Requirement: Transcribe the closing lines of the listing exactly, starting at the one that contains "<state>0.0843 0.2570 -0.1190" and including the last.

━━━━━━━━━━━━━━━━━━━━

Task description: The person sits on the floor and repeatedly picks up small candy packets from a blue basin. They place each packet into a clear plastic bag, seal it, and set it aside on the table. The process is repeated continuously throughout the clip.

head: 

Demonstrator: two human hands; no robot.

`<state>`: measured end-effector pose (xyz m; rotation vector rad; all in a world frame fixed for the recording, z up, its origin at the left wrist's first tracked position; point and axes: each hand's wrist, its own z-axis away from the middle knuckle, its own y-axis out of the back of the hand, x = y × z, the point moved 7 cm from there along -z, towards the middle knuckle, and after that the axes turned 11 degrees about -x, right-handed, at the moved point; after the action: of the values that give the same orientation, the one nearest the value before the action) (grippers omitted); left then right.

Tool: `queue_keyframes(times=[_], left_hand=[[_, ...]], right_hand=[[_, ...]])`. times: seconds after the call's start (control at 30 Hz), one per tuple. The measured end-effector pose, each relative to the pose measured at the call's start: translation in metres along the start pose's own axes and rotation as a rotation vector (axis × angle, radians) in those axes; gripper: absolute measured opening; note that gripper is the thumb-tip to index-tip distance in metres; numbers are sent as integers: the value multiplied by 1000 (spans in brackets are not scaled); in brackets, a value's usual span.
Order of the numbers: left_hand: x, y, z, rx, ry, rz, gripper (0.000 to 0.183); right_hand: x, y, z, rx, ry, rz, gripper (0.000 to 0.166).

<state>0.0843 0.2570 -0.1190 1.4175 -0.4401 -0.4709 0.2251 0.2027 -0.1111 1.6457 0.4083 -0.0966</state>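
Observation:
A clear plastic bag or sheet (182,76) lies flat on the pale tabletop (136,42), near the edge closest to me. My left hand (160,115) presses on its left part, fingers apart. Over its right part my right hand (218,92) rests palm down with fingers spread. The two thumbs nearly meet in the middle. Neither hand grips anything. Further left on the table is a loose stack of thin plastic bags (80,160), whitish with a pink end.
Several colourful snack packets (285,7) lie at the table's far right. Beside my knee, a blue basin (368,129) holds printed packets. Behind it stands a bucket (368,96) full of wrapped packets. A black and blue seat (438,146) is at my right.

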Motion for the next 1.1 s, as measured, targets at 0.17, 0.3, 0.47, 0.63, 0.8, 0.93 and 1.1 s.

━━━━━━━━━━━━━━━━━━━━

Exercise answer:
<state>0.0843 0.2570 -0.1190 1.4175 -0.4401 -0.4709 0.2251 0.2027 -0.1111 1.6457 0.4083 -0.0966</state>
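Observation:
A clear plastic bag or sheet (182,76) lies flat on the pale tabletop (136,42), near the edge closest to me. My left hand (160,115) presses on its left part, fingers apart. Over its right part my right hand (218,92) rests palm down with fingers spread. The two thumbs nearly meet in the middle. Neither hand grips anything. Further left on the table is a loose stack of thin plastic bags (80,160), whitish with a pink end.
Several colourful snack packets (285,7) lie at the table's far right. Beside my knee, a blue basin (368,129) holds printed packets. Behind it stands a bucket (368,96) full of wrapped packets. A black and blue seat (438,146) is at my right.
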
Motion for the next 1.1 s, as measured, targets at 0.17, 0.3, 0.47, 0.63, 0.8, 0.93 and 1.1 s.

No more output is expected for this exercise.